Eric Woerth, ex-LR (Les Républicains) rallié à Emmanuel Macron, a estimé dimanche qu’il ne fallait pas différer la réforme des retraites, même si elle est « difficile », tout en prenant le temps de la concertation.
« Il y a toujours plein de raisons de ne pas faire les réformes difficiles ». Or, « un homme politique, une femme politique sont là pour prendre aussi des décisions qui ne vont pas nécessairement dans le sens de l’opinion publique », a déclaré dimanche 29 mai Eric Woerth à France Inter-Franceinfo-Le Monde,celui qui en 2010, avec Nicolas Sarkozy, avait reporté l’âge légal de 60 à 62 ans.
« On ne gouverne pas uniquement en fonction des sondages, on gouverne en fonction de l’intérêt du pays », et « pas uniquement de l’intérêt à court terme », a insisté l’ancien ministre du Budget, défendant le régime par répartition en vigueur, synonyme de « justice entre les générations ».
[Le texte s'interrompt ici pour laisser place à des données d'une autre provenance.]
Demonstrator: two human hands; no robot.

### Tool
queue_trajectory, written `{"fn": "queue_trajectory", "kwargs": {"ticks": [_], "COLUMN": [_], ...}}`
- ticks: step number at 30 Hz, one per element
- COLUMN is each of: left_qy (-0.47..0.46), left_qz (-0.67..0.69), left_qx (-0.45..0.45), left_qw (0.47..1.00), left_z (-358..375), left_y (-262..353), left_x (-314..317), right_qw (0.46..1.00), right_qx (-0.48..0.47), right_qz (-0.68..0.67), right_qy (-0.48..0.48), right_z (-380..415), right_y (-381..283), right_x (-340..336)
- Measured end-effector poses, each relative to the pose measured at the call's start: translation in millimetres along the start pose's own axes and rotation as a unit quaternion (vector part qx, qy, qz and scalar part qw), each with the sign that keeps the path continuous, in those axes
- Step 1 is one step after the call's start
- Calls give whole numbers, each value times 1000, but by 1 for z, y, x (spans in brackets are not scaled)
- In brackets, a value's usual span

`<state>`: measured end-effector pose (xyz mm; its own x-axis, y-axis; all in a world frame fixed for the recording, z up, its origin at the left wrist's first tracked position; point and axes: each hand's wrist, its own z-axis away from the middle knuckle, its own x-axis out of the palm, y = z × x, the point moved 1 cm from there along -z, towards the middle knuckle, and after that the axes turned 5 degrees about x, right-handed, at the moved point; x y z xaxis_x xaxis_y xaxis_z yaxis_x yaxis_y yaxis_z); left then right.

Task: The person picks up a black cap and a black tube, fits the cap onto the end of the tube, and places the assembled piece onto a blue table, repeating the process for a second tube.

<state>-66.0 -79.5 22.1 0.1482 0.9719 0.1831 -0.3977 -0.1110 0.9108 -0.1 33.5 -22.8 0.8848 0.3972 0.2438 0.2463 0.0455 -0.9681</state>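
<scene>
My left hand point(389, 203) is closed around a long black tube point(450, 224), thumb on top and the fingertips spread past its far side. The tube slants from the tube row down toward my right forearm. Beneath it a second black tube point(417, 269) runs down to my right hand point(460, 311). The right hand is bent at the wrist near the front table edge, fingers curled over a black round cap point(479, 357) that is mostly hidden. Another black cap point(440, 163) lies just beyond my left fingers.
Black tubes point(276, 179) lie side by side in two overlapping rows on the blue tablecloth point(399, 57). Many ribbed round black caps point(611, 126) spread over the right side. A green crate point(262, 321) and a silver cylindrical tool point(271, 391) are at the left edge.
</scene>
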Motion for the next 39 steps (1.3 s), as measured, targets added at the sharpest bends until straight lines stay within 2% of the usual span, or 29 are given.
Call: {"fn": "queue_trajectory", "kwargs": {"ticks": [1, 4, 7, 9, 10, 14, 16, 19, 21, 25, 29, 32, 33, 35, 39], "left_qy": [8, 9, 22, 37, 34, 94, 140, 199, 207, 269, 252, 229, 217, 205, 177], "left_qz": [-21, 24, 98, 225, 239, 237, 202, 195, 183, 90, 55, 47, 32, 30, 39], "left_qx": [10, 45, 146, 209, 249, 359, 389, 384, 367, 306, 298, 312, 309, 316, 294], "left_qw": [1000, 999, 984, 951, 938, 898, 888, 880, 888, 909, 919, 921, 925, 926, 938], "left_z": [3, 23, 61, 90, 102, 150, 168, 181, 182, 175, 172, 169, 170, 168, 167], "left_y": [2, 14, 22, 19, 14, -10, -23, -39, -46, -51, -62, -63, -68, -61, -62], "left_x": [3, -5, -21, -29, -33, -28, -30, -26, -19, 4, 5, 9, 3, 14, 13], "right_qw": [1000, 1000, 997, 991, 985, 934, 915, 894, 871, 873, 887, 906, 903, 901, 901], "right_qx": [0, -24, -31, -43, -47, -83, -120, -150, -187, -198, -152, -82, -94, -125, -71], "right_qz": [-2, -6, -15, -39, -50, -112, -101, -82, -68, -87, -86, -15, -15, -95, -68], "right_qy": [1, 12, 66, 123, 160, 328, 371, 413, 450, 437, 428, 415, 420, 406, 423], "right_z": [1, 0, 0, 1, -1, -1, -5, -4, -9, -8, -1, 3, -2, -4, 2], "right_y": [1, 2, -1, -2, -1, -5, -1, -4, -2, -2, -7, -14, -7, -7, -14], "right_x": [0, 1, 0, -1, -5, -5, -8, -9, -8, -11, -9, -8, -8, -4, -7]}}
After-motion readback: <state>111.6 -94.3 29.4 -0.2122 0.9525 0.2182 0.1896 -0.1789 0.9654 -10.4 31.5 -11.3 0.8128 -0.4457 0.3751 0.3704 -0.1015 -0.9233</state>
Concertation en septembre-octobre
« Je ne cherche ni l’austérité ni la rigueur », s’est défendu celui qui se présente aux législatives dans l’Oise et se dit toujours « de droite ».
Le ministre du Travail Olivier Dussopt, chargé de la réforme des retraites, pense commencer une concertation en septembre-octobre. « Cela ne veut pas dire nécessairement négocier, c’est pas la même chose », a relevé le président de la Commission des Finances de l’Assemblée nationale.
« Il y a plusieurs réformes à mettre en place, sans doute au même moment, en tout cas dans un laps de temps relativement faible », a-t-il ajouté, citant également le sujet de la santé.